UVM Professor and Chair of Molecular Physiology & Biophysics David Warshaw, Ph.D., and Assistant Professor of Molecular Physiology & Biophysics Michael Previs, Ph.D. (Photo: COM Design & Photography)
Two molecular physiologists at the University of Vermont (UVM) have taken a step closer toward a possible new treatment to address the underlying root cause of familial hypertrophic cardiomyopathy, an inherited disease that causes the heart muscle to thicken and struggle to pump blood. Their latest research, published online recently in the journal Proceedings of the National Academy of Sciences (PNAS), provides insight into structural changes to a protein critical to tuning the heart’s pumping process and what might go wrong if mutated.
David Warshaw, Ph.D., and Michael Previs, Ph.D., UVM chair and assistant professor of molecular physiology and biophysics, respectively, specialize in examining the structure and function of cardiac myosin-binding protein C (cMyBP-C), one of the key controllers of the heart’s ability to properly contract and relax during each heartbeat. In their PNAS study, the researchers found that phosphorylation – or the addition of phosphate at a key link in the cMyBP-C protein chain – alters the protein’s structure and ensures that it effectively governs heart-pumping.
“We’re providing the insight, the molecular understanding of how the protein is operating,” Previs says.
In cases of hypertrophic cardiomyopathy (HCM), a frequent cause of sudden death in young athletes, cMyBP-C lacks phosphorylation, though it’s not clear why, say Warshaw and Previs, investigators in UVM’s Cardiovascular Research Institute. Without phosphorylation, cMyBP-C becomes too much of good thing; over activating each contraction of the heart muscle, which then cannot relax and fill with blood – a condition known as diastolic dysfunction.
Warshaw and Previs describe the heart using a car engine analogy. The cMyBP-C acts as the driver’s foot, regulating the pressure at which the driver steps on the gas pedal to rev up the car engine. With respect to the heart, cMyBP-C specifically enhances the presence of calcium, the heart’s analogue to gasoline, inside the trillions of microscopic cells that make up the heart.
In each of those cells, calcium allows one protein – myosin, the heart’s molecular motor – to move another protein – actin – to make the heart contract. As soon as the calcium level is high enough to trigger contraction, cMyBP-C switches its role and quickly puts on the brake, forcing myosin to release the actin, which slows down the heart’s engine so that it can refill with blood.
The scientists knew that phosphorylation played a crucial role in the operation of cMyBP-C. Their latest research shows structurally what happens: Phosphorylation changes the shape of cMyBP-C, from an elongated string of molecules to a folded, or “closed,” chain to tune its activity.
The proper levels of phosphorylation appear to help the heart muscle accelerate quickly during the contraction and then downshift smoothly when the heart is refilling. Without phosphorylation the diseased heart still functions but life’s ride isn’t so smooth, with the heart being prone to jerky stuttering movements that we all recall from our own experiences when learning to drive a car.

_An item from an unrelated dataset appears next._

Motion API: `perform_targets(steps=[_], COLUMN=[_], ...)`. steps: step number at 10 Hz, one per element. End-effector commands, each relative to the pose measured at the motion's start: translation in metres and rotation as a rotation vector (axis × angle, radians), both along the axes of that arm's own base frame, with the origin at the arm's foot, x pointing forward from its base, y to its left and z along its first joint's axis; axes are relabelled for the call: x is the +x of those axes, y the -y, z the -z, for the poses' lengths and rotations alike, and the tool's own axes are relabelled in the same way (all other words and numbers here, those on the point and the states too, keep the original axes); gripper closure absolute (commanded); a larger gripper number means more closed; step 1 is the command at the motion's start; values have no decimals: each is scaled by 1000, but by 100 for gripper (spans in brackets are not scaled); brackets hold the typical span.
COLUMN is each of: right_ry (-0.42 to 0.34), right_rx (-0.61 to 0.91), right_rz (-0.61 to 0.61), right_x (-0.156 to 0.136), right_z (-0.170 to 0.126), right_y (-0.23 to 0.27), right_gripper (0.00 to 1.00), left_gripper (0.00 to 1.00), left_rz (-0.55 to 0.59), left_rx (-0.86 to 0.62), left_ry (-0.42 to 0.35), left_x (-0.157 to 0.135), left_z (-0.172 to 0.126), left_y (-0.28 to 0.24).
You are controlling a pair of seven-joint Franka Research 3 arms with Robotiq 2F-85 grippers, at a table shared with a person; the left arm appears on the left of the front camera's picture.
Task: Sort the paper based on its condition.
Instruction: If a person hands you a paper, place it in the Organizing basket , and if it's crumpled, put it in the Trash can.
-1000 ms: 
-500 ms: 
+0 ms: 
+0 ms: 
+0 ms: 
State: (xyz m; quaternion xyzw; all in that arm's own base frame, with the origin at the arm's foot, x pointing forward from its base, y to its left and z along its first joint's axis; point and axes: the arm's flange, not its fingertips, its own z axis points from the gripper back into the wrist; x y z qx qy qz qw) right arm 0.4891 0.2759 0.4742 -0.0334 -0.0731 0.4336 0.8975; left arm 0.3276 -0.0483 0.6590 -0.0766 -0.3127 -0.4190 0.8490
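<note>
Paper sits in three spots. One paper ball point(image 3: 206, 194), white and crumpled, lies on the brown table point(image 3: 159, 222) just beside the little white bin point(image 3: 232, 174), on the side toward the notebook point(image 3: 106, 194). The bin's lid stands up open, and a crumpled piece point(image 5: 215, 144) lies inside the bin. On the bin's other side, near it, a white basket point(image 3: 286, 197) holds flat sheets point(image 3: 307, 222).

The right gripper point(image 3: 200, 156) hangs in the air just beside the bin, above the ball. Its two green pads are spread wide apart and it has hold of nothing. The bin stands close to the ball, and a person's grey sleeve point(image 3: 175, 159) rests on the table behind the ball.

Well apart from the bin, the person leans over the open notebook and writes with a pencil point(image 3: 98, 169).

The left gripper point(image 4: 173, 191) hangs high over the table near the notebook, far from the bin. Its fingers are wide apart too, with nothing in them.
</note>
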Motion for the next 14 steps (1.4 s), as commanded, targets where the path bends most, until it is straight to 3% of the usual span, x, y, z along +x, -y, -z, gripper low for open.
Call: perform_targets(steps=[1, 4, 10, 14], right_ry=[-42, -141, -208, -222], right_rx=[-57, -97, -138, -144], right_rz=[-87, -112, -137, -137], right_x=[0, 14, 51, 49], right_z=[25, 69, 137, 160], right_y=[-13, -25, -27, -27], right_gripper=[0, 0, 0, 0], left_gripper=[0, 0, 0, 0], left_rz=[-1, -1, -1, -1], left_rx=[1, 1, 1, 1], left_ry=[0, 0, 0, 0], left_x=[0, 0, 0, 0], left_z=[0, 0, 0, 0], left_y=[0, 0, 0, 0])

While the link between how the mutations in cMyBP-C lead to HCM still remains a mystery, the new study shows that, even if the protein is normal, the lack of phosphorylation leads to the same problem. The heart never relaxes. It struggles to fill with enough blood to pump adequately.
Their findings suggest the possibility of developing a new therapy, a chemical way to provide phosphorylation and, essentially, keep the engine tuned. Pharmaceutical companies are now paying attention to cMyBP-C, Warshaw says.
For Warshaw and Previs, the next step is to figure out the reason that phosphorylation changes the structure of cMyBP-C.
“To just say that it happens isn’t enough,” Warshaw says. “We want to know why it happens.”